Yes, participatory management with local leaders representing academia, state and civil society. The innovative project has as the first Urban Reservations Systems Patagonia Argentina, the advantages of urban protected areas are many and fundamental, especially when you consider that 88% of our country's population lives in cities over of 2000 people and if we also consider that we are faced with the trend of urban population growth, loss of these ecosystems.

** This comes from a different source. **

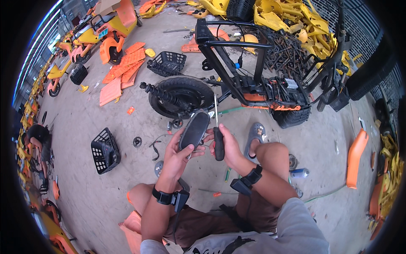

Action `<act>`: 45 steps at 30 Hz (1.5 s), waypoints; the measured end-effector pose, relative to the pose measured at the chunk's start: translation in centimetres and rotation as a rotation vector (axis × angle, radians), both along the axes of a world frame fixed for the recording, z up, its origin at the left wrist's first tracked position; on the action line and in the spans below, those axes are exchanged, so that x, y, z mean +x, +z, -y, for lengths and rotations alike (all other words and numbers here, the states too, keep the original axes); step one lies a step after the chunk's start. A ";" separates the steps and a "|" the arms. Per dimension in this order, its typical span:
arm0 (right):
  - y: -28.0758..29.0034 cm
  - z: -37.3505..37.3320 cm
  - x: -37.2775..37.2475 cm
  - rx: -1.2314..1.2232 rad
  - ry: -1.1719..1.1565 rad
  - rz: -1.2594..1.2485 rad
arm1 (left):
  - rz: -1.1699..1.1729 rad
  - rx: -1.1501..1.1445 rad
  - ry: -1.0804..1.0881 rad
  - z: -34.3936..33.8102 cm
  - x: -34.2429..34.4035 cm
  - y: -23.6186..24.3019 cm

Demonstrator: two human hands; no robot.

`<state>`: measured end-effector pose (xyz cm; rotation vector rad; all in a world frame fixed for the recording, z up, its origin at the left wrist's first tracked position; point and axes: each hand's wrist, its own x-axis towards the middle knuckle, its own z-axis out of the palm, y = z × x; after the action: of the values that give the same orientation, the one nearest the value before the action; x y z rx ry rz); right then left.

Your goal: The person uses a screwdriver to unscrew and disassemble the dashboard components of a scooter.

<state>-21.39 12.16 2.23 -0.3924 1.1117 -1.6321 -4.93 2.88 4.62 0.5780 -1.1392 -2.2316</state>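
Within left grip (175, 153), dark oval piece (196, 128); within right grip (231, 148), screwdriver (218, 143)

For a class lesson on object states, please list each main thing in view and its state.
Dark oval part: held in the left hand
Screwdriver: held in the right hand, pointing forward
Scooter frame: largely stripped of panels
Orange panels: loosely piled
Blue can: lying on its side
Wristbands: fastened

Conc. floor (76, 127), grey w/ dk stains. Patterned wall (368, 31) upper R; ribbed wall (44, 34) upper L, brightly lit.
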 end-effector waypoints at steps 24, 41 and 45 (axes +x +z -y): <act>9.4 -0.2 -2.2 -0.273 -0.284 -0.715 | 0.025 -0.164 0.476 5.1 2.7 -4.3; 16.3 4.6 0.9 -0.695 -0.251 -0.568 | 0.032 -0.109 0.618 4.8 1.2 -2.5; 18.1 4.5 0.1 -0.752 -0.222 -0.694 | 0.052 -0.162 0.562 4.5 0.2 1.6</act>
<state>-21.33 7.70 20.35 -1.4496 0.9981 -2.1599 -4.71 -1.58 6.22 0.7796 -1.0156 -1.6399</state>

Since 2007 public participation led to the formal opening of the first public hearing held in 2007. Ordinance No. 6762, was banned in 2009 by the City Council of Rio Gallegos, where they settled these protected areas within the city, a fact that under a long process where you received the advice of the Environment and Natural Resources Foundation and Natural Patagonia Foundation. Both foundations collaborated in previous instances the Public Hearing and training workshops for citizen participation. Furthermore, the project will lead an innovative and effective social marketing mix and environmental education through an awareness campaign using methodology Pride In this area there has been a coalition involving national and international actors, such as the Environment Agency Municipal the Network Hemispheric Shorebird Reserves (RHRAP_MANOMET) and Rare Conservation.